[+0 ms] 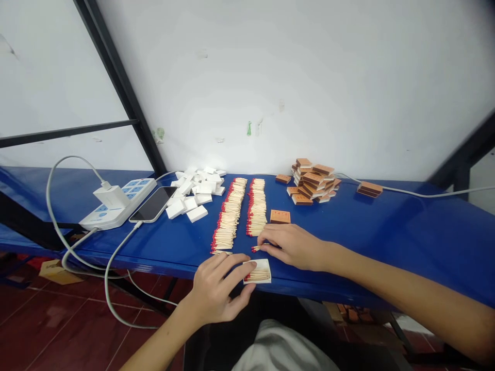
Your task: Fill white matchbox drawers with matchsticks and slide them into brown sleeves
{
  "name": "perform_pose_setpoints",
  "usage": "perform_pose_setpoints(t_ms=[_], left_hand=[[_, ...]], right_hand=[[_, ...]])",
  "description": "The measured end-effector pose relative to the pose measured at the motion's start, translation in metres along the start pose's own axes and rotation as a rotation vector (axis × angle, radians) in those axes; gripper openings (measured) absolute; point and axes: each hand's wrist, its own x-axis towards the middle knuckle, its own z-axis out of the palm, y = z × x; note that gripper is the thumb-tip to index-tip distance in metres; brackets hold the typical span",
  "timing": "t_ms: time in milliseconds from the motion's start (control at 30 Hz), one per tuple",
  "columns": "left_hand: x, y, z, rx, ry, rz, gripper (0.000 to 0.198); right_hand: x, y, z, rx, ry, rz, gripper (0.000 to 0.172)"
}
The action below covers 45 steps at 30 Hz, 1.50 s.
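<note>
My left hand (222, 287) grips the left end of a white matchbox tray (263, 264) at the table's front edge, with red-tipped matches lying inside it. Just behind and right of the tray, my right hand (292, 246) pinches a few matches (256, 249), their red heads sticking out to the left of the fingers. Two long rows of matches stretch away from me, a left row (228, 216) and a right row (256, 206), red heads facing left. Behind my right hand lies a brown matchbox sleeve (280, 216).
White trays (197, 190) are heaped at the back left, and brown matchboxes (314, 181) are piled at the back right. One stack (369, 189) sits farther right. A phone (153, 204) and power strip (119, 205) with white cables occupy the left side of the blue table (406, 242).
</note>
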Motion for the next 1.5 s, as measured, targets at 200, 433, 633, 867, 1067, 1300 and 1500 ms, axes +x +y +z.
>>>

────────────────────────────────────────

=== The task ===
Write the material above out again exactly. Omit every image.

=== Written response ===
[+0 ms] 
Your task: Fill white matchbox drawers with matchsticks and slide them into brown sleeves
{
  "name": "perform_pose_setpoints",
  "usage": "perform_pose_setpoints(t_ms=[_], left_hand=[[_, ...]], right_hand=[[_, ...]])",
  "description": "The measured end-effector pose relative to the pose measured at the motion's start, translation in metres along the start pose's own axes and rotation as a rotation vector (axis × angle, radians) in those axes; gripper openings (measured) absolute; point and axes: each hand's wrist, its own x-axis towards the middle knuckle, its own z-axis out of the palm, y = z × x; note that gripper is the thumb-tip to index-tip distance in metres; brackets hold the typical span",
  "timing": "t_ms: time in milliseconds from the motion's start (control at 30 Hz), one per tuple",
  "columns": "left_hand: x, y, z, rx, ry, rz, gripper (0.000 to 0.198); right_hand: x, y, z, rx, ry, rz, gripper (0.000 to 0.172)"
}
The action below covers 45 steps at 30 Hz, 1.50 s.
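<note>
My left hand (222, 287) grips the left end of a white matchbox tray (263, 264) at the table's front edge, with red-tipped matches lying inside it. Just behind and right of the tray, my right hand (292, 246) pinches a few matches (256, 249), their red heads sticking out to the left of the fingers. Two long rows of matches stretch away from me, a left row (228, 216) and a right row (256, 206), red heads facing left. Behind my right hand lies a brown matchbox sleeve (280, 216).
White trays (197, 190) are heaped at the back left, and brown matchboxes (314, 181) are piled at the back right. One stack (369, 189) sits farther right. A phone (153, 204) and power strip (119, 205) with white cables occupy the left side of the blue table (406, 242).
</note>
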Motion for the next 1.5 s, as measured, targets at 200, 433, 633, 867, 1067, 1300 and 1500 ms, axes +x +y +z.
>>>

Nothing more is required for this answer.